Treatment with lanreotide appears safe in patients with congenital hyperinsulinism (HI), reports a study. In addition, its use leads to a longer fasting duration and a simplification of treatment regimens.

“Somatostatin analogues are used off-label as second-line treatment,” the researchers said. “[T]he long-acting somatostatin analogue, lanreotide, has been used to treat HI over the past decade.”

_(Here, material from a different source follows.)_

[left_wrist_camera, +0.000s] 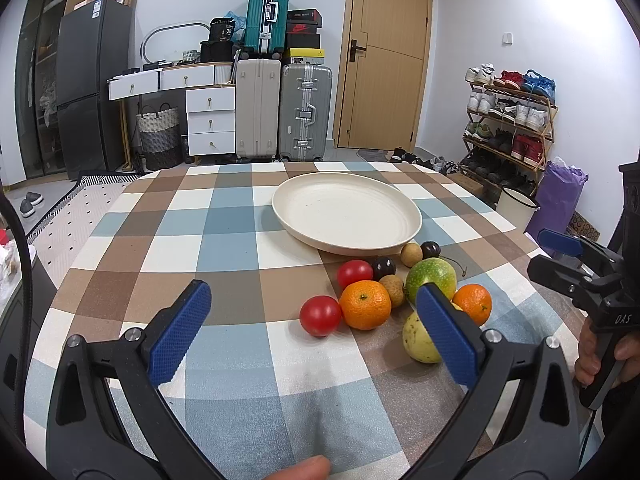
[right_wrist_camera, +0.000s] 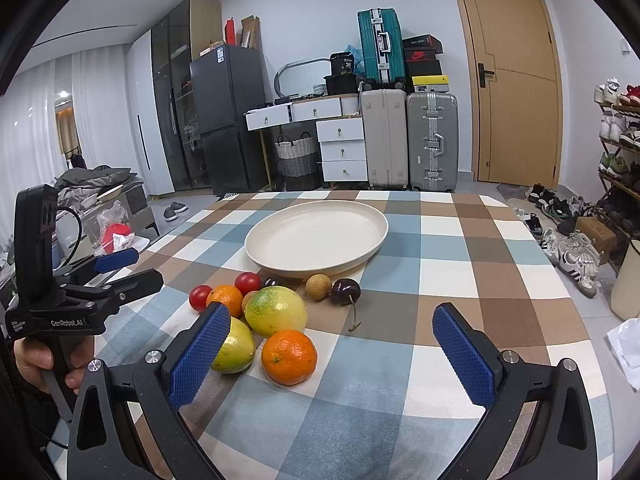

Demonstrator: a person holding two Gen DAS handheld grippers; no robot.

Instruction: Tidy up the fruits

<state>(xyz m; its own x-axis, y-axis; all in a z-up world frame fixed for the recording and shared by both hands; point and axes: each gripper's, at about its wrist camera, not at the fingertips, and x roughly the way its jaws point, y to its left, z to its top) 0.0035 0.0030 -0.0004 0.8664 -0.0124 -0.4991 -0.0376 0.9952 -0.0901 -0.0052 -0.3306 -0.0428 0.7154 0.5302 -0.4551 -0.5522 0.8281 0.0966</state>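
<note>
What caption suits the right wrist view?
Open hand-held gripper hovering over fruit beside an empty cream plate.

The right claw (right_wrist_camera: 332, 354) is held wide open above the checked table (right_wrist_camera: 440, 240). Just ahead of its left finger, an orange (right_wrist_camera: 289, 356) and other fruits are clustered. A cream plate (right_wrist_camera: 360, 256), empty, is seen beyond them. The left claw (right_wrist_camera: 132, 268) is seen far left.
</note>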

Individuals with HI treated with lanreotide between 2015 and 2020 at the Congenital Hyperinsulinism Center at The Children’s Hospital of Philadelphia, US, were included in this retrospective cohort study to examine the effectiveness and safety of the drug. Outcomes measured included fasting duration with plasma glucose >70 mg/dL and frequency of lanreotide-related side effects.

Lanreotide therapy lasted for a median of 28.7 months. Of the patients, 34 (63 percent) had HI due to inactivating mutations of the adenosine 5′-triphosphate (ATP) sensitive potassium channel (K_ATP-HI), and 39 percent had undergone a pancreatectomy.

Fifty-two patients received other HI therapies, of which 22 (42 percent) discontinued other treatments and switched to lanreotide alone. Fasting duration with plasma glucose >70 mg/dL went on for a significantly longer duration during therapy with lanreotide than prior to lanreotide initiation (8.6 vs 5.1 hours; p=0.001).

Of note, subcutaneous nodules (26 percent) and gallstones (11 percent) were the most common side effects.

“Congenital HI results in severe, persistent hypoglycaemia and is associated with high risk of neurodevelopmental deficits,” the researchers said. “Sixty percent of HI cases are unresponsive to diazoxide, the only Food and Drug Administration–approved drug.”